■ What you are asked to do ■
In the data below, reproduce everything exactly except the images.

■ Given data ■
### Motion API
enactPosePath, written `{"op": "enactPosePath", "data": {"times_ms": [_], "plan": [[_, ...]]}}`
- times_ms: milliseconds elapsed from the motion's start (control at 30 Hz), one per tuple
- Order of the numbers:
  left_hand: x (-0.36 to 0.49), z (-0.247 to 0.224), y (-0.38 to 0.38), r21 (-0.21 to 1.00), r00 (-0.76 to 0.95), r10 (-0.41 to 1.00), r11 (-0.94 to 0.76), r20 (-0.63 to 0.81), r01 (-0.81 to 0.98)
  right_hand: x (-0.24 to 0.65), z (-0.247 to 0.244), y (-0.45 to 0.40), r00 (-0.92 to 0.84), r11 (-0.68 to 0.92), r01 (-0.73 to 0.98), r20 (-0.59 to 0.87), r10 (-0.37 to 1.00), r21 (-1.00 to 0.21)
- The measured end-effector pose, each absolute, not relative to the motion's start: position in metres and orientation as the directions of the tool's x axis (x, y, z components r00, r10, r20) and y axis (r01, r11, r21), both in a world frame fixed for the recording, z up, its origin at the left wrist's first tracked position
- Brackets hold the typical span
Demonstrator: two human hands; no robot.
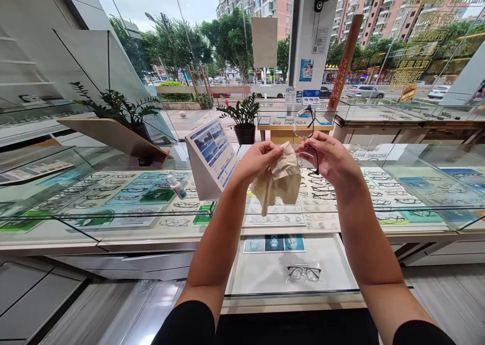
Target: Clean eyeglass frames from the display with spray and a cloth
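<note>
A cream cleaning cloth (282, 183) hangs from my left hand (261, 158), pinched between thumb and fingers. My right hand (333, 155) is closed on a pair of eyeglasses (303, 125) with a thin frame and dark temples. The glasses are turned on edge, one lens up above the fingers and one temple hanging below them. Their lower part is partly hidden behind my right fingers. Both hands are up over the glass counter, close together, with the cloth just left of the glasses.
Below my hands is the glass display counter (129, 229) with rows of eyeglasses inside. On it stand a desk calendar (212, 155) and a small spray bottle (177, 186). An open drawer (261, 277) holds bagged black-framed glasses (303, 273). A potted plant (244, 117) is beyond.
</note>
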State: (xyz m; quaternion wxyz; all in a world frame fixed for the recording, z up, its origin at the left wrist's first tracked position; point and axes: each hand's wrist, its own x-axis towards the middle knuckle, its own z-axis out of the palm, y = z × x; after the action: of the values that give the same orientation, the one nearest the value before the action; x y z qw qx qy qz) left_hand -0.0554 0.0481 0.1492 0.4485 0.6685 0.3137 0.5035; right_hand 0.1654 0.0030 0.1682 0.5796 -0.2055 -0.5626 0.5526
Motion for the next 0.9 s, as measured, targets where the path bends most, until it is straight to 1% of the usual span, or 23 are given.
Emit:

■ Worked solution ■
### Motion API
enactPosePath, written `{"op": "enactPosePath", "data": {"times_ms": [_], "plan": [[_, ...]]}}`
- times_ms: milliseconds elapsed from the motion's start (control at 30 Hz), one per tuple
- Order of the numbers:
  left_hand: x (-0.36 to 0.49), z (-0.247 to 0.224), y (-0.38 to 0.38), r21 (-0.21 to 1.00), r00 (-0.76 to 0.95), r10 (-0.41 to 1.00), r11 (-0.94 to 0.76), r20 (-0.63 to 0.81), r01 (-0.81 to 0.98)
  right_hand: x (-0.24 to 0.65), z (-0.247 to 0.244), y (-0.45 to 0.40), r00 (-0.92 to 0.84), r11 (-0.68 to 0.92), r01 (-0.73 to 0.98), r20 (-0.59 to 0.87), r10 (-0.37 to 1.00), r21 (-1.00 to 0.21)
- The measured end-effector pose, each absolute, not relative to the motion's start: position in metres and orientation as the directions of the tool's x axis (x, y, z components r00, r10, r20) and y axis (r01, r11, r21), both in a world frame fixed for the recording, z up, its origin at the left wrist's first tracked position
- Brackets hold the typical span
Demonstrator: two human hands; no robot.
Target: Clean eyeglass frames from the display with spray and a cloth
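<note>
A cream cleaning cloth (282, 183) hangs from my left hand (261, 158), pinched between thumb and fingers. My right hand (333, 155) is closed on a pair of eyeglasses (303, 125) with a thin frame and dark temples. The glasses are turned on edge, one lens up above the fingers and one temple hanging below them. Their lower part is partly hidden behind my right fingers. Both hands are up over the glass counter, close together, with the cloth just left of the glasses.
Below my hands is the glass display counter (129, 229) with rows of eyeglasses inside. On it stand a desk calendar (212, 155) and a small spray bottle (177, 186). An open drawer (261, 277) holds bagged black-framed glasses (303, 273). A potted plant (244, 117) is beyond.
</note>
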State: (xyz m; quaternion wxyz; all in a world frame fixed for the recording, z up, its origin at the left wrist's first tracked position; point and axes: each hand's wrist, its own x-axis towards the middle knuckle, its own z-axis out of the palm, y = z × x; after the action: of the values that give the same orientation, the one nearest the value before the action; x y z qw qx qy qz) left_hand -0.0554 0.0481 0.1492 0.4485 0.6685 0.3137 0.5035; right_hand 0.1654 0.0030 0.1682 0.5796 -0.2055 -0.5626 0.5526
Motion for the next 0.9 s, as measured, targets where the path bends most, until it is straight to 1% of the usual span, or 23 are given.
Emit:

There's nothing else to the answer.